= About this exercise =
Restate every line of the material that follows, word for word.

= Input data =

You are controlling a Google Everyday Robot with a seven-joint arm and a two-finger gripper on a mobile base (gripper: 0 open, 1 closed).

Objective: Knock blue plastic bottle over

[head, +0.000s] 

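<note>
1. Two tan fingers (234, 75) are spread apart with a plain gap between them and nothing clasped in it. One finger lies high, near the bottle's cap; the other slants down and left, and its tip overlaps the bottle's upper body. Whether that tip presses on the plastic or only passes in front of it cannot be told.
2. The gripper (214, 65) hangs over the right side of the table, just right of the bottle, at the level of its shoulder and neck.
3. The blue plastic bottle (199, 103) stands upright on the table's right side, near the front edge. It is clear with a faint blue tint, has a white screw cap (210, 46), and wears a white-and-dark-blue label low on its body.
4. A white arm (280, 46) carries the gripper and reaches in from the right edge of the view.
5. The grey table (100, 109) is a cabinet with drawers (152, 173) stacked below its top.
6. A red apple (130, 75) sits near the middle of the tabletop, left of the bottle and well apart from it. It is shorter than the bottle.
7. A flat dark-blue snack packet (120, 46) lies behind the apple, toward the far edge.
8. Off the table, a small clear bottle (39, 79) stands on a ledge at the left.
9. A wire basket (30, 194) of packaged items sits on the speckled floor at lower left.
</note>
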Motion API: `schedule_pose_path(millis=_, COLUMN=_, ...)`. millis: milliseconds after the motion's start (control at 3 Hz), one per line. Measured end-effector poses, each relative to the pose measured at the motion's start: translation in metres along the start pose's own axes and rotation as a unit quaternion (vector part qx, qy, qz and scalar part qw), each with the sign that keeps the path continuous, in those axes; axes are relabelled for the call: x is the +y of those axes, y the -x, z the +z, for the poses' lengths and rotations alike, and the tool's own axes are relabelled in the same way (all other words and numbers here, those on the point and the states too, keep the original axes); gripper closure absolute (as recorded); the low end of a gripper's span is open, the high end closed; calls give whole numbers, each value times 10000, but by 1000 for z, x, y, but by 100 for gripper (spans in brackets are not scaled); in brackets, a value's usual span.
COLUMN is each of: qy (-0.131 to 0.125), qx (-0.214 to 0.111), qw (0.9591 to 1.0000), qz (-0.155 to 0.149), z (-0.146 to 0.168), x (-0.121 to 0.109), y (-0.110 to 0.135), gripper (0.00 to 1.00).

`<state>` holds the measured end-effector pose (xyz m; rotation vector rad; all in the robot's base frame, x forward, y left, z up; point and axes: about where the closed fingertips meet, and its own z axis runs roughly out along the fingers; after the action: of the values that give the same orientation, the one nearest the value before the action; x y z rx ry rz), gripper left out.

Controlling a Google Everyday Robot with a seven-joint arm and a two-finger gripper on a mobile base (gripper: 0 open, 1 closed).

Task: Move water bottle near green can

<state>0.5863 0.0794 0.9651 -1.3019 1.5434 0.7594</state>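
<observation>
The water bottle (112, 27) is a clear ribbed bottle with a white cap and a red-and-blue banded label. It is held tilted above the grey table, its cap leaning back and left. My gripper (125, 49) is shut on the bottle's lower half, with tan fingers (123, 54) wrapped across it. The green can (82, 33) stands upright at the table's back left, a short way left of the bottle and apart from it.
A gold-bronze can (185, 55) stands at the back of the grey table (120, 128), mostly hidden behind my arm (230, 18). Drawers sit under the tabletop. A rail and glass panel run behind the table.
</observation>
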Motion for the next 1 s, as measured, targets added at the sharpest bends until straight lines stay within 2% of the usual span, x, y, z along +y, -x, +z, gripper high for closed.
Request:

= Solved problem =
You are controlling a Google Everyday Robot with a seven-joint arm and a two-finger gripper on a mobile base (gripper: 0 open, 1 closed).

Objective: Knock blue plastic bottle over

[head, +0.000s] 

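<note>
1. Two tan fingers (234, 75) are spread apart with a plain gap between them and nothing clasped in it. One finger lies high, near the bottle's cap; the other slants down and left, and its tip overlaps the bottle's upper body. Whether that tip presses on the plastic or only passes in front of it cannot be told.
2. The gripper (214, 65) hangs over the right side of the table, just right of the bottle, at the level of its shoulder and neck.
3. The blue plastic bottle (199, 103) stands upright on the table's right side, near the front edge. It is clear with a faint blue tint, has a white screw cap (210, 46), and wears a white-and-dark-blue label low on its body.
4. A white arm (280, 46) carries the gripper and reaches in from the right edge of the view.
5. The grey table (100, 109) is a cabinet with drawers (152, 173) stacked below its top.
6. A red apple (130, 75) sits near the middle of the tabletop, left of the bottle and well apart from it. It is shorter than the bottle.
7. A flat dark-blue snack packet (120, 46) lies behind the apple, toward the far edge.
8. Off the table, a small clear bottle (39, 79) stands on a ledge at the left.
9. A wire basket (30, 194) of packaged items sits on the speckled floor at lower left.
</note>
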Motion API: `schedule_pose_path(millis=_, COLUMN=_, ...)`. millis: milliseconds after the motion's start (control at 3 Hz), one per line. Measured end-effector poses, each relative to the pose measured at the motion's start: translation in metres along the start pose's own axes and rotation as a unit quaternion (vector part qx, qy, qz and scalar part qw), each with the sign that keeps the path continuous, in those axes; axes are relabelled for the call: x is the +y of those axes, y the -x, z the +z, for the poses' lengths and rotations alike, and the tool's own axes are relabelled in the same way (all other words and numbers here, those on the point and the states too, keep the original axes); gripper closure absolute (as recorded); the low end of a gripper's span is open, the high end closed; calls give whole numbers, each value times 10000, but by 1000 for z, x, y, but by 100 for gripper (spans in brackets are not scaled); in brackets, a value's usual span.
COLUMN is each of: qy (-0.131 to 0.125), qx (-0.214 to 0.111), qw (0.9591 to 1.0000), qz (-0.155 to 0.149), z (-0.146 to 0.168), x (-0.121 to 0.109), y (-0.110 to 0.135), gripper (0.00 to 1.00).

`<state>` holds the measured end-effector pose (xyz m; rotation vector rad; all in the robot's base frame, x forward, y left, z up; point and axes: about where the closed fingertips meet, and its own z axis runs roughly out along the fingers; after the action: of the values that give the same orientation, the one nearest the value before the action; x y z rx ry rz), gripper left out.

Controlling a Google Everyday Robot with a seven-joint arm and a two-finger gripper on a mobile base (gripper: 0 open, 1 closed).

Task: Move water bottle near green can

<state>0.5863 0.0794 0.9651 -1.3019 1.5434 0.7594</state>
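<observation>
The water bottle (112, 27) is a clear ribbed bottle with a white cap and a red-and-blue banded label. It is held tilted above the grey table, its cap leaning back and left. My gripper (125, 49) is shut on the bottle's lower half, with tan fingers (123, 54) wrapped across it. The green can (82, 33) stands upright at the table's back left, a short way left of the bottle and apart from it.
A gold-bronze can (185, 55) stands at the back of the grey table (120, 128), mostly hidden behind my arm (230, 18). Drawers sit under the tabletop. A rail and glass panel run behind the table.
</observation>
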Motion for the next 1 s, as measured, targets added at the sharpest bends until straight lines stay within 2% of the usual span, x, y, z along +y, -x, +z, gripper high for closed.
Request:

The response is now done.